Department of Chemical Biology, Peking University, Beijing, China.
Carbohydr Res. 2011 Sep 27;346(13):1801-8. doi: 10.1016/j.carres.2011.06.010. Epub 2011 Jun 16.
A series of 4,5-substituted chiral γ-lactams were synthesized through a highly diastereoselective addition-rearrangement approach from 2,3-unsaturated sugar lactones. The single-crystal X-ray structure of one product indicated that the sugar ring was attacked from the axial side. Partial reduction of the nitro group produced N-hydroxy-γ-lactams, which were further reduced with TiCl(3) to yield the 4,5-substituted chiral γ-lactams.

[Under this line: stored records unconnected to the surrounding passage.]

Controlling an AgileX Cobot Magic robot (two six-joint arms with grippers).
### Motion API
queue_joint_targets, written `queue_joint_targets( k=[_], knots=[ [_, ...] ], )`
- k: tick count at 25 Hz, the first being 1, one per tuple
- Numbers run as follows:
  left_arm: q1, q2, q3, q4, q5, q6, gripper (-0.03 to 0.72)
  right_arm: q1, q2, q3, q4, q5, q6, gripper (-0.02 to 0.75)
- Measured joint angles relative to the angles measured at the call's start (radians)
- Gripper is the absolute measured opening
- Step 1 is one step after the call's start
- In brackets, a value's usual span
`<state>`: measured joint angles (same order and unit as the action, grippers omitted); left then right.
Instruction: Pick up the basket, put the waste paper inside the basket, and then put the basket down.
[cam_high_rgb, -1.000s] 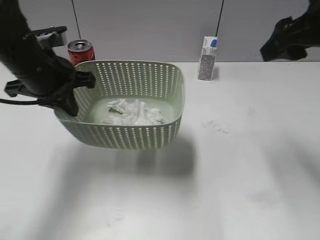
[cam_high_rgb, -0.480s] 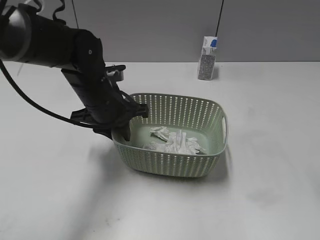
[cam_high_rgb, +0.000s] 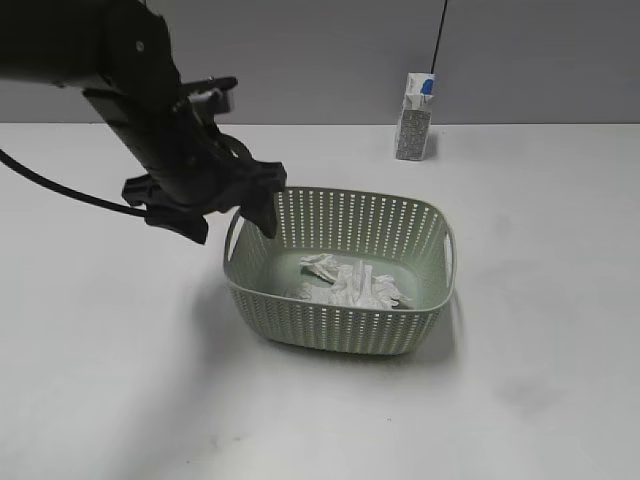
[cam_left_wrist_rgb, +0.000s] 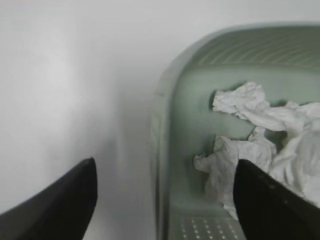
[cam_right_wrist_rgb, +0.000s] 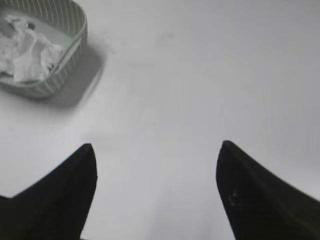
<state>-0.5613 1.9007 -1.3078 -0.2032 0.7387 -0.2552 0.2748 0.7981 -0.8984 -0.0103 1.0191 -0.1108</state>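
The pale green basket (cam_high_rgb: 330, 325) stands on the white table, right of centre. Several crumpled white waste paper wads (cam_high_rgb: 350, 283) lie inside it. My left gripper (cam_high_rgb: 237, 228) hangs open just above the basket's left rim, with one finger outside the wall and one over the inside. In the left wrist view the basket wall (cam_left_wrist_rgb: 165, 125) runs between the spread fingers (cam_left_wrist_rgb: 165, 165), and the paper (cam_left_wrist_rgb: 260, 130) lies to the right. My right gripper (cam_right_wrist_rgb: 156, 147) is open and empty over bare table. The basket (cam_right_wrist_rgb: 70, 50) and the paper (cam_right_wrist_rgb: 30, 50) show at the upper left of the right wrist view.
A small white-and-grey carton with a blue top (cam_high_rgb: 415, 116) stands upright at the back of the table, beyond the basket. A thin black cable (cam_high_rgb: 440, 35) hangs against the wall behind it.
The basket went from held in the air at the left to resting on the table. My left gripper has since let go of its rim, opened and risen slightly.
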Motion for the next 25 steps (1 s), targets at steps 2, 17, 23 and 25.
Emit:
queue_joint_targets(
  k=[2, 17, 23, 25],
  knots=[
    [0.026, -0.048, 0.000, 0.001, 0.019, 0.042, 0.643, 0.000, -0.081, 0.115, 0.001, 0.004, 0.014, 0.563],
    [0.413, -0.286, 0.000, 0.197, 0.370, 0.278, 0.587, 0.000, -0.691, 0.477, 0.010, -0.069, 0.027, 0.557],
    [0.534, -0.327, 0.030, 0.194, 0.467, 0.286, 0.572, 0.000, -0.799, 0.478, 0.010, -0.069, 0.027, 0.529],
    [0.539, -0.387, 0.076, 0.187, 0.470, 0.286, 0.570, 0.000, -0.802, 0.478, 0.010, -0.069, 0.029, 0.528]
  ],
)
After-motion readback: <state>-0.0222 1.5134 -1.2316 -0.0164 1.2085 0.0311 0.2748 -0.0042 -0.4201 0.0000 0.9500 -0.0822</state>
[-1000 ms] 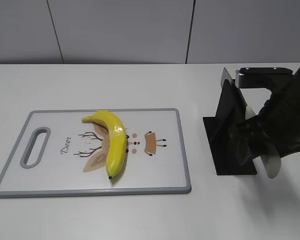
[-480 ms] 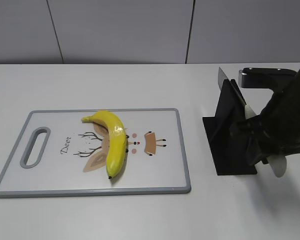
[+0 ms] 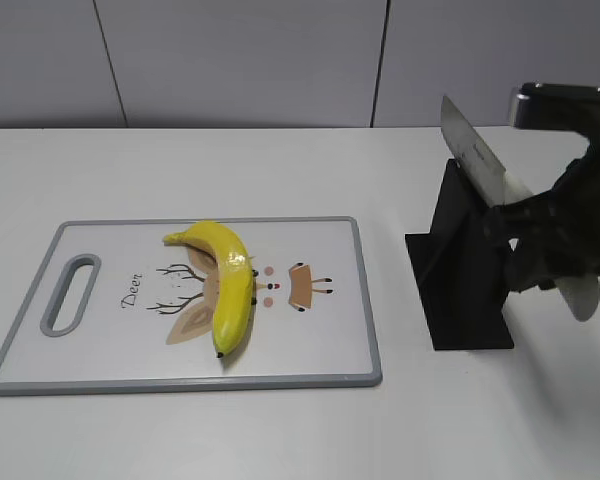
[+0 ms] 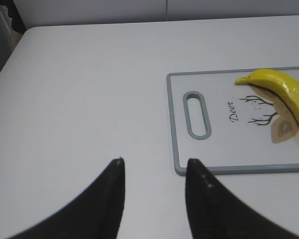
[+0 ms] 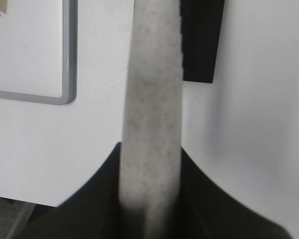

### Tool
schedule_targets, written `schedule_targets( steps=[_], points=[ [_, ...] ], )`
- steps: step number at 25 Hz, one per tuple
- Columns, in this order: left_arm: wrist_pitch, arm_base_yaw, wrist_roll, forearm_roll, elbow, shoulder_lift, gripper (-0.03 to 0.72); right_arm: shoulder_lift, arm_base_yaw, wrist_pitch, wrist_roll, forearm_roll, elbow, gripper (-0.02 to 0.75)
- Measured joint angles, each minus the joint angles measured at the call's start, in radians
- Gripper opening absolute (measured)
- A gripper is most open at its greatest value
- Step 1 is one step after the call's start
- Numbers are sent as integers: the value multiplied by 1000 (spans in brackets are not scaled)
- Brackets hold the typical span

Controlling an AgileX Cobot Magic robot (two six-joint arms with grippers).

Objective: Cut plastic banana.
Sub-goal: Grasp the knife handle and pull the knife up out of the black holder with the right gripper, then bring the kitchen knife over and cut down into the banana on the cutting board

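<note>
The plastic banana (image 3: 230, 285) is curved, glossy yellow, and lies on a white cutting board (image 3: 310, 340) with a grey rim; it also shows in the left wrist view (image 4: 284, 89). My right gripper (image 3: 525, 245) is shut on the pale handle (image 5: 152, 114) of a knife; its grey blade (image 3: 470, 150) points up and to the left above a black knife stand (image 3: 460, 280). My left gripper (image 4: 154, 167) is open and empty, over bare table left of the board's handle slot (image 4: 197, 114).
The black knife stand sits on the white table right of the board. A grey panelled wall runs along the back. The board's corner (image 5: 65, 74) and the stand's base (image 5: 202, 45) show in the right wrist view.
My right gripper has lifted the knife up and to the right, drawing the blade out of the black stand. The banana, board and left gripper have not moved.
</note>
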Motion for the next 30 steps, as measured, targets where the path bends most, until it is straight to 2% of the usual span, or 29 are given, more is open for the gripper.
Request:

The absolute configuration of C5 of the γ-lactam was determined by NOESY spectra.
通过 2,3-不饱和糖内酰胺的高非对映选择性加成-重排方法,合成了一系列 4,5-取代手性 γ-内酰胺。一个产物的单晶 X 射线结构表明,糖环从轴向一侧进攻。硝基部分还原生成 N-羟基-γ-内酰胺,然后用 TiCl(3)进一步还原得到 4,5-取代的手性 γ-内酰胺。通过 NOESY 谱确定了 γ-内酰胺 C5 的绝对构型。